A class that extends the BaseDocumentLoader and implements the GithubRepoLoaderParams interface. It represents a document loader for loading files from a GitHub repository.

Hierarchy (view full)

Implements

Constructors

Properties

accessToken?: string
apiUrl: string

The API endpoint URL of the GitHub instance. To be used when you are not targeting github.com, e.g. a GitHub Enterprise instance.

baseUrl: string

The base URL of the GitHub instance.
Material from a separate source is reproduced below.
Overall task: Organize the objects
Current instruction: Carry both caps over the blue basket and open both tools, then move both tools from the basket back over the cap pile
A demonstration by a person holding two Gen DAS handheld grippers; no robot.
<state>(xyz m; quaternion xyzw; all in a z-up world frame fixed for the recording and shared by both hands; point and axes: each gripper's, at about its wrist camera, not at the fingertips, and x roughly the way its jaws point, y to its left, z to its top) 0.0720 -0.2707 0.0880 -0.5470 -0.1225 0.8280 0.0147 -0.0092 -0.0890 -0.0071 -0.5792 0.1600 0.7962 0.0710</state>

To be used when you are not targeting github.com, e.g. a GitHub Enterprise instance.

branch: string
caller: AsyncCaller
ignore?: Ignore
ignoreFiles: (string | RegExp)[]
ignorePaths?: string[]
maxConcurrency?: number

The maximum number of concurrent calls that can be made. Defaults to 2.

maxRetries?: number

The maximum number of retries that can be made for a single call, with an exponential backoff between each attempt. Defaults to 2.

processSubmodules: boolean

Set to true to recursively process submodules. Is only effective, when recursive=true.

recursive: boolean
verbose?: boolean

Methods

  • Fetches the files from the GitHub repository and creates Document instances for each file. It also handles error handling based on the unknown handling option.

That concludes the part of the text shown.